Try it:
Print out each entry below exactly, please.
________________
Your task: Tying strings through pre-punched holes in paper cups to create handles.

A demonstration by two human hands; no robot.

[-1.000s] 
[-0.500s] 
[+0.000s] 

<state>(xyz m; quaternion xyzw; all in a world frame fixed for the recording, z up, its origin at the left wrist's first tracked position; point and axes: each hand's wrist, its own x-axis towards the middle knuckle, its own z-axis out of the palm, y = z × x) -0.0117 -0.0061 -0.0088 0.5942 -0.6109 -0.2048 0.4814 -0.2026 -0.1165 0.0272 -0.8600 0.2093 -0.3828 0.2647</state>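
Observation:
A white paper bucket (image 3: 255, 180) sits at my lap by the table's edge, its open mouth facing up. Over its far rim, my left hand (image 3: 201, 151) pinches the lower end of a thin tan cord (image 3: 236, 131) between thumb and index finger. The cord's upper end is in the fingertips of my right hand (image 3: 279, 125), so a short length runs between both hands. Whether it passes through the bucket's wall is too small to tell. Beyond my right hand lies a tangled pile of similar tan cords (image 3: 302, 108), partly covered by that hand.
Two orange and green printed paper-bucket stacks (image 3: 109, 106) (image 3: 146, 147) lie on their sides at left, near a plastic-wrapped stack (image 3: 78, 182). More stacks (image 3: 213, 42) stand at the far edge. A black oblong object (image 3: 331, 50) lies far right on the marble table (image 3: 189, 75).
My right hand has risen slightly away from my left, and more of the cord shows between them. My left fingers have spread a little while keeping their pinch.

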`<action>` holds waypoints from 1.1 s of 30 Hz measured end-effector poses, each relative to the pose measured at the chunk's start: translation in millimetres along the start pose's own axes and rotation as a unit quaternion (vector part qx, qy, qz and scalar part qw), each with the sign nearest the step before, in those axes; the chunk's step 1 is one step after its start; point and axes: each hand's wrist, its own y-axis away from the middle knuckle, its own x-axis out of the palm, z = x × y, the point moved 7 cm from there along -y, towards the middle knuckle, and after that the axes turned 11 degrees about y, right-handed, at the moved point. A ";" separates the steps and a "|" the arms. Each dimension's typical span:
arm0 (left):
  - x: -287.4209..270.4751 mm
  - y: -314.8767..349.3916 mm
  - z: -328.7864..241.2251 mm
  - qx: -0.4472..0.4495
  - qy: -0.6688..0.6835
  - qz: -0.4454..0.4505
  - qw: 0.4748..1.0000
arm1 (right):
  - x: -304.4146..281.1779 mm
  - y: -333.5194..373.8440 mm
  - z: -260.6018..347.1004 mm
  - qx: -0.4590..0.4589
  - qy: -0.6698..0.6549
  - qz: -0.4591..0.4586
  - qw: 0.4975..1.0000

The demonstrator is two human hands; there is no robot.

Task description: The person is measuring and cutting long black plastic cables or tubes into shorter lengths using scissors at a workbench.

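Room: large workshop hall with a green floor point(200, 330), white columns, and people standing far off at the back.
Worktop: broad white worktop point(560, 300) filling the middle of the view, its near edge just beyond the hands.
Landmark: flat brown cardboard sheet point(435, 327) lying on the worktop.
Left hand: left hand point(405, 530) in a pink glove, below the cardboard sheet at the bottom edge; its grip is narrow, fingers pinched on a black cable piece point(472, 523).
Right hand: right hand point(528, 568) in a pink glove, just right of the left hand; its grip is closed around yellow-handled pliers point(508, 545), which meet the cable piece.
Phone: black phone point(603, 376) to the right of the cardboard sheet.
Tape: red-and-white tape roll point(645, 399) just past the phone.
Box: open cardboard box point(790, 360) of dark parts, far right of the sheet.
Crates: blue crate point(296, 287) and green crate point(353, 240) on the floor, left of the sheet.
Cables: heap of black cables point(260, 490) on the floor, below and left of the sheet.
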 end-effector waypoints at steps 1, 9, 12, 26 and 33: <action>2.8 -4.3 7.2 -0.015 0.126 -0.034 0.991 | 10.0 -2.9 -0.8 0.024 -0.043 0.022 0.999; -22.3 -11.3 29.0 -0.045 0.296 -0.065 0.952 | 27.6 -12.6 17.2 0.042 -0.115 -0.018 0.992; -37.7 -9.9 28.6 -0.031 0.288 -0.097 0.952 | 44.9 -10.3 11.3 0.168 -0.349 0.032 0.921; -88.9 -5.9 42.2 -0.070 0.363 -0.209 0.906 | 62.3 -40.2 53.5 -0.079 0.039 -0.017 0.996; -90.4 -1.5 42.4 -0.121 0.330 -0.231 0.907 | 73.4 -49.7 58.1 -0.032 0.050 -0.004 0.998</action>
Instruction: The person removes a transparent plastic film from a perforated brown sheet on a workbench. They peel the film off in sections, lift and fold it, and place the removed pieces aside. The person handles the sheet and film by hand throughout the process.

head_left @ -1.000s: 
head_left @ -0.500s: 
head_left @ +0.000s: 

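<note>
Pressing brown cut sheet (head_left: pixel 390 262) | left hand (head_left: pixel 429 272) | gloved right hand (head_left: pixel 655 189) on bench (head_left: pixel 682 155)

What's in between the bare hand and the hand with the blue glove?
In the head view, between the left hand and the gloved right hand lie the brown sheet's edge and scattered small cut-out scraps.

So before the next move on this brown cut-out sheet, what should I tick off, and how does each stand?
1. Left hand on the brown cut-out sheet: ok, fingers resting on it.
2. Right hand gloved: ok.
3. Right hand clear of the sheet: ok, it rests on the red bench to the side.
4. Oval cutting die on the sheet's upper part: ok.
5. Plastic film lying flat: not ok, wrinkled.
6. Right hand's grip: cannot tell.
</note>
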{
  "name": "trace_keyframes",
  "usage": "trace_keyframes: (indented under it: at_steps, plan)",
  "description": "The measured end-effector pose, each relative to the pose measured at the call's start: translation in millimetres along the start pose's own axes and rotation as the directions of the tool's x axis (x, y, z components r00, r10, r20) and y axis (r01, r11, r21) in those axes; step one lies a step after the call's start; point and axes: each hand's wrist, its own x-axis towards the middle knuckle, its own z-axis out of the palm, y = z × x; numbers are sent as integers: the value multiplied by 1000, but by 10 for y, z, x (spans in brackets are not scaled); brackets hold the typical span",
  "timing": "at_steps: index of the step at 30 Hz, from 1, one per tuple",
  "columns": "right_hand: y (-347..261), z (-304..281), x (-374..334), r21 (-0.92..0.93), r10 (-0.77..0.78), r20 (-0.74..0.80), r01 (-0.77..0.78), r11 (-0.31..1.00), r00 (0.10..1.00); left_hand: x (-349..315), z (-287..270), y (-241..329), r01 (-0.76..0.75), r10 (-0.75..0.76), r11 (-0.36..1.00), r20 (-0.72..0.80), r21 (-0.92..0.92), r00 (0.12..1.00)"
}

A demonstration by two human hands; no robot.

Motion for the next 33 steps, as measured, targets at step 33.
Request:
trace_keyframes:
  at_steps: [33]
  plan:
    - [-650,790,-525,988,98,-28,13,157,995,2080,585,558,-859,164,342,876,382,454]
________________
Answer for the task:
Your task: Tying strings through pre-punched holes in paper cups to create handles.

A demonstration by two human hands; no robot.

[-1.000s] 
[-0.500s] 
[+0.000s] 

<state>(xyz m; quaternion xyzw; all in a world frame fixed for the recording, z up, its origin at the left wrist's first tracked position; point and axes: each hand's wrist, its own x-axis towards the middle knuckle, its own z-axis out of the palm, y = z × x) -0.0117 -0.0061 -0.0088 0.5942 -0.6109 -0.2048 0.4814 -0.2026 -0.1165 0.0272 -0.8600 0.2093 -0.3828 0.2647</state>
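Observation:
A white paper bucket (image 3: 255, 180) sits at my lap by the table's edge, its open mouth facing up. Over its far rim, my left hand (image 3: 201, 151) pinches the lower end of a thin tan cord (image 3: 236, 131) between thumb and index finger. The cord's upper end is in the fingertips of my right hand (image 3: 279, 125), so a short length runs between both hands. Whether it passes through the bucket's wall is too small to tell. Beyond my right hand lies a tangled pile of similar tan cords (image 3: 302, 108), partly covered by that hand.
Two orange and green printed paper-bucket stacks (image 3: 109, 106) (image 3: 146, 147) lie on their sides at left, near a plastic-wrapped stack (image 3: 78, 182). More stacks (image 3: 213, 42) stand at the far edge. A black oblong object (image 3: 331, 50) lies far right on the marble table (image 3: 189, 75).
My right hand has risen slightly away from my left, and more of the cord shows between them. My left fingers have spread a little while keeping their pinch.
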
`<action>` holds waypoints from 1.1 s of 30 Hz measured end-effector poses, each relative to the pose measured at the chunk's start: translation in millimetres along the start pose's own axes and rotation as a unit quaternion (vector part qx, qy, qz and scalar part qw), each with the sign nearest the step before, in those axes; the chunk's step 1 is one step after its start; point and axes: each hand's wrist, its own y-axis away from the middle knuckle, its own x-axis out of the palm, z = x × y, the point moved 7 cm from there along -y, towards the middle knuckle, and after that the axes turned 11 degrees about y, right-handed, at the moved point. A ";" separates the steps and a "|" the arms. Each dimension's typical span:
arm0 (left):
  - x: -287.4209..270.4751 mm
  - y: -314.8767..349.3916 mm
  - z: -328.7864..241.2251 mm
  - qx: -0.4472..0.4495
  - qy: -0.6688..0.6835
  - qz: -0.4454..0.4505
  - qw: 0.4748..1.0000
arm1 (right):
  - x: -304.4146..281.1779 mm
  - y: -333.5194..373.8440 mm
  - z: -260.6018..347.1004 mm
  - qx: -0.4590..0.4589
  - qy: -0.6698..0.6549
  - qz: -0.4591..0.4586
  - qw: 0.4975..1.0000

The demonstrator is two human hands; there is no robot.

Task description: The person is measuring and cutting long black plastic cables or tubes into shorter lengths using scissors at a workbench.

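Room: large workshop hall with a green floor point(200, 330), white columns, and people standing far off at the back.
Worktop: broad white worktop point(560, 300) filling the middle of the view, its near edge just beyond the hands.
Landmark: flat brown cardboard sheet point(435, 327) lying on the worktop.
Left hand: left hand point(405, 530) in a pink glove, below the cardboard sheet at the bottom edge; its grip is narrow, fingers pinched on a black cable piece point(472, 523).
Right hand: right hand point(528, 568) in a pink glove, just right of the left hand; its grip is closed around yellow-handled pliers point(508, 545), which meet the cable piece.
Phone: black phone point(603, 376) to the right of the cardboard sheet.
Tape: red-and-white tape roll point(645, 399) just past the phone.
Box: open cardboard box point(790, 360) of dark parts, far right of the sheet.
Crates: blue crate point(296, 287) and green crate point(353, 240) on the floor, left of the sheet.
Cables: heap of black cables point(260, 490) on the floor, below and left of the sheet.
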 end-effector waypoints at steps 1, 9, 12, 26 and 33: <action>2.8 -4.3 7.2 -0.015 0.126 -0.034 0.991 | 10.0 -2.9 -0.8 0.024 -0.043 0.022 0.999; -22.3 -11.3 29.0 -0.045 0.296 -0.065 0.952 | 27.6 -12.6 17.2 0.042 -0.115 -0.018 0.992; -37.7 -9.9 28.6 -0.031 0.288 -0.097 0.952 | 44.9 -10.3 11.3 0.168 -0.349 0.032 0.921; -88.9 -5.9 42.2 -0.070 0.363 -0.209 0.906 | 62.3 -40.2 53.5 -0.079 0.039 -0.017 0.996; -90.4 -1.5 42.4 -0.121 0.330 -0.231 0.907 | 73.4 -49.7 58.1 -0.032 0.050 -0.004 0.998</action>
Instruction: The person removes a transparent plastic film from a perforated brown sheet on a workbench. They peel the film off in sections, lift and fold it, and place the removed pieces aside. The person handles the sheet and film by hand throughout the process.

head_left @ -1.000s: 
head_left @ -0.500s: 
head_left @ +0.000s: 

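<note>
Pressing brown cut sheet (head_left: pixel 390 262) | left hand (head_left: pixel 429 272) | gloved right hand (head_left: pixel 655 189) on bench (head_left: pixel 682 155)

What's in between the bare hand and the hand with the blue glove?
In the head view, between the left hand and the gloved right hand lie the brown sheet's edge and scattered small cut-out scraps.

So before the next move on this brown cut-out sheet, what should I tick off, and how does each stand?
1. Left hand on the brown cut-out sheet: ok, fingers resting on it.
2. Right hand gloved: ok.
3. Right hand clear of the sheet: ok, it rests on the red bench to the side.
4. Oval cutting die on the sheet's upper part: ok.
5. Plastic film lying flat: not ok, wrinkled.
6. Right hand's grip: cannot tell.
</note>
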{
  "name": "trace_keyframes",
  "usage": "trace_keyframes: (indented under it: at_steps, plan)",
  "description": "The measured end-effector pose, each relative to the pose measured at the call's start: translation in millimetres along the start pose's own axes and rotation as the directions of the tool's x axis (x, y, z components r00, r10, r20) and y axis (r01, r11, r21) in those axes; step one lies a step after the call's start; point and axes: each hand's wrist, its own x-axis towards the middle knuckle, its own z-axis out of the palm, y = z × x; numbers are sent as integers: the value multiplied by 1000, but by 10 for y, z, x (spans in brackets are not scaled); brackets hold the typical span",
  "timing": "at_steps: index of the step at 30 Hz, from 1, one per tuple",
  "columns": "right_hand: y (-347..261), z (-304..281), x (-374..334), r21 (-0.92..0.93), r10 (-0.77..0.78), r20 (-0.74..0.80), r01 (-0.77..0.78), r11 (-0.31..1.00), r00 (0.10..1.00); left_hand: x (-349..315), z (-287..270), y (-241..329), r01 (-0.76..0.75), r10 (-0.75..0.76), r11 (-0.36..1.00), r20 (-0.72..0.80), r21 (-0.92..0.92), r00 (0.12..1.00)"
}

A demonstration by two human hands; no robot.

Motion for the next 33 steps, as measured, targets at step 33.
Request:
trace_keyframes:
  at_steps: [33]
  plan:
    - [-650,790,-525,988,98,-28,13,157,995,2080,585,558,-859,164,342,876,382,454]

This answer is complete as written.